In his introduction Santiago Garcia, the curator of this anthology, notes that at the turn of the millennium comics was a moribund medium in Spain. Spanish creators could only work for overseas publishers, as the country was flooded by translated editions of foreign comics, and those Spanish publishers who’d been established in the 1980s had withered and died. Garcia considers their 21st century replacements succeeded by taking literary publishers as their template, first issuing Spanish editions of major works previously not translated (Maus, Blankets), then cultivating homegrown talent with something to say. A national award was established in 2007, and this snapshot taken in 2013.

Garcia is a non-discriminatory editor. He must have his favourites, but the surreal sits alongside the autobiographical, the old lags beside the young turks and the sketchy accompanies the intensely detailed. It’s a strong and beguiling mix in which we learn of the friend of Fermín Solís’ mother being the double of Lou Reed, the perils of disconnection, how 4 can beat 9 and that you can live in Ikea. The financial crisis Spain experienced after 2008 occupies the minds of several creators. Paco Roca attempts to disentangle his personal circumstances, Marcus Prior details the conspiracy theorist’s view of how New York surrendered fiscal autonomy, and José Domingo extrapolates a broader satire of corporate culture.

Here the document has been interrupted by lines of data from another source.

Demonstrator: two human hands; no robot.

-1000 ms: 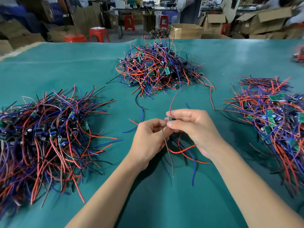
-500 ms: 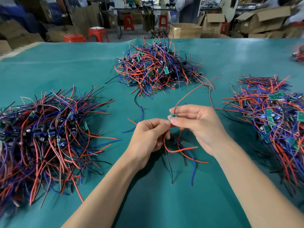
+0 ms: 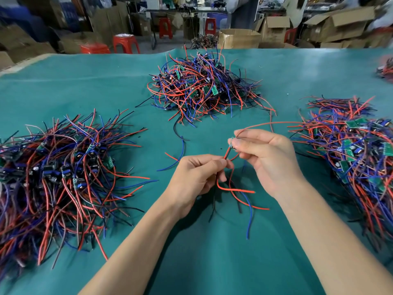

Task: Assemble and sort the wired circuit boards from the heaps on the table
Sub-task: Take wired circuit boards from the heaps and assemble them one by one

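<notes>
1. Right hand: fingers curled, pinching a small circuit board at the fingertips, held above the bench near its middle. Board mostly hidden by the fingers; type not readable.
2. Left hand: fingers curled, pinching red and dark wires just below the board. Loose wire ends in red, blue and black trailing down onto the bench between the forearms.
3. 1 long red lead arcing from the board toward the right heap; end apparently lying among that heap, snag risk judged moderate.
4. Progress: judged early to midway. 1 unit in hand, not yet sorted. 3 large heaps present: left heap, far heap, right heap. Which heaps count as finished and which as raw stock cannot be told. Bulk of the work judged outstanding.
5. Further small tangle at the far right edge, cut off by the frame.
6. Open room: bare green surface in front of and between the forearms, and in lanes between the heaps. Left and right heaps near the elbows; wide sweeps likely to drag wires.
7. Edges: far bench edge beyond the far heap, with cardboard boxes and red stools behind. Near edge not in view.
</notes>
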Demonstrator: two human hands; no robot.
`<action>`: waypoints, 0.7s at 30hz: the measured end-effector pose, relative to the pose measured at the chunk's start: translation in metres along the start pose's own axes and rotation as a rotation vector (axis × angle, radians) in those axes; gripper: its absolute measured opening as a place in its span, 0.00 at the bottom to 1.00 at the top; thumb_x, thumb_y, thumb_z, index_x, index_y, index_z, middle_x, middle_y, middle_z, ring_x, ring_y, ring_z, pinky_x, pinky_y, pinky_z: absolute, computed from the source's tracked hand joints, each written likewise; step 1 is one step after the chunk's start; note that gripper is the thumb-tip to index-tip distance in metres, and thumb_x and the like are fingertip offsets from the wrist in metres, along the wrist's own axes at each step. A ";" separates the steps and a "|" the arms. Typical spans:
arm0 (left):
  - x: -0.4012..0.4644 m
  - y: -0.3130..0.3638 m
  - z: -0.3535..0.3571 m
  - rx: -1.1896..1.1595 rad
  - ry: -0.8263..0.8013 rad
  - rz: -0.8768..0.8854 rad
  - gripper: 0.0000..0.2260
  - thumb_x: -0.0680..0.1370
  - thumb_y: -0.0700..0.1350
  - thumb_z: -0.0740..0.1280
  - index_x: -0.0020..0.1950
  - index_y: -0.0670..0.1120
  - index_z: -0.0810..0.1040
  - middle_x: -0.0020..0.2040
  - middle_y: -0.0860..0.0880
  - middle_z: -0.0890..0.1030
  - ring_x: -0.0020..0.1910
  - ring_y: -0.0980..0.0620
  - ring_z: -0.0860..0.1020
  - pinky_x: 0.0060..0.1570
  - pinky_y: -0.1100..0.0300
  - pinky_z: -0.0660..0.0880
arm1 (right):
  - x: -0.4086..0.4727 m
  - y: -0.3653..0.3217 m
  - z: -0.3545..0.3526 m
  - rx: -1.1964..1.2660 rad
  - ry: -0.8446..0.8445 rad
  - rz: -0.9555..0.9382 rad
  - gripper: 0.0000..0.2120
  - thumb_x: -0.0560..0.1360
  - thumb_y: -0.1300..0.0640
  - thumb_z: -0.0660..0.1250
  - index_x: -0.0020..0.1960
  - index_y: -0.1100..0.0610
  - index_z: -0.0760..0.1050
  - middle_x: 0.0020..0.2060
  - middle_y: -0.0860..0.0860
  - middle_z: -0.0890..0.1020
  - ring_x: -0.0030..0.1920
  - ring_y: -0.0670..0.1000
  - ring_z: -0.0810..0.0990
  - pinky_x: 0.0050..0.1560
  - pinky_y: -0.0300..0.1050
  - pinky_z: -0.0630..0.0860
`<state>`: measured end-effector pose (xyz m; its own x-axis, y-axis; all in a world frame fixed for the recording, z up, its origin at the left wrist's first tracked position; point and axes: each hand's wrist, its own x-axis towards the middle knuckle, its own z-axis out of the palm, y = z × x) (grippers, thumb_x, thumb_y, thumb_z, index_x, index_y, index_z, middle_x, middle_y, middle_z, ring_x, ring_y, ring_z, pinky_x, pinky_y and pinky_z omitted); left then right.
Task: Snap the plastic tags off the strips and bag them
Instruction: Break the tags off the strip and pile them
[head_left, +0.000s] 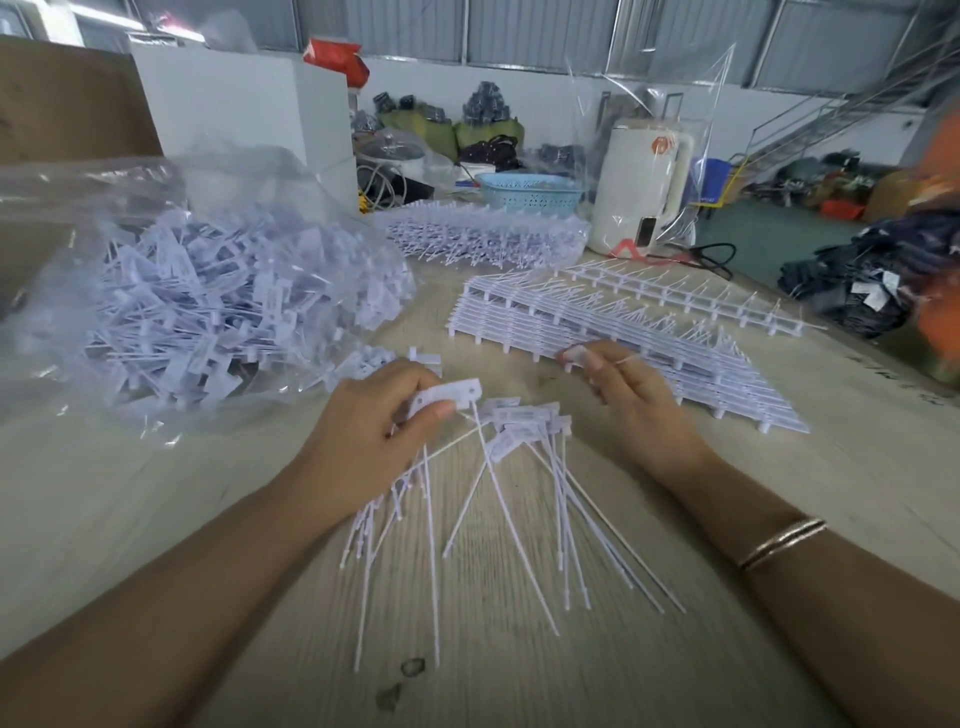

Of the autobiographical material the most affecting strip is ‘A Christmas at Home’ by Miguel Gallardo. Reading it not only trivialises so many acclaimed autobiographical comics by association, but reveals a man at peace with himself despite close family seeing the world through other eyes. His simple three pages are central in the pagination, and so the heart of Spanish Fever in two ways. Gallardo has already published a graphic novel about his relationship with his autistic daughter, and here she shares the sofa with both him and his mother, afflicted with Alzheimer’s as they watch E.T. on TV at Christmas. Running it close, though, is the opening ‘The House of the Rising Sun’, the story of a woman who approaches creators Antonio Altarriba and Kim at a signing session for their Art of Flying.

The sample page is from a remarkable ten life changing seconds. Javier Olivares adapts ‘Finland’ from a short story by Argentinian novelist Hernán Casciari about what goes through a man’s mind when he believes he’s backed a car over his three year old niece. Starting with a relatively sedate two-dimensional approach, the panicked cascading stream of consciousness thoughts result in an escalatingly wild flat representation, as if the exaggerated figures from an ancient Greek vase have sprung to life.

What’s very noticeable is that despite there only being four women represented, they all illustrate in variations of a faux-naive style, and are far more experimental with colour. Clara-Tanit Arqué’s use is the best, the bright red jumper and startling black hair our visual representation of a woman’s exhausting life caring for both a baby and her own mother. Her face is never seen in the first of two contrasting days, despair almost overwhelming her.

Spanish Fever presents material compiled for the collection rather than representative extracts from larger works. These are bite-sized chunks, but each is complete. Collectively they display a culture in rude health, visual and narrative approaches abundant, and leaving an appetite for further investigation.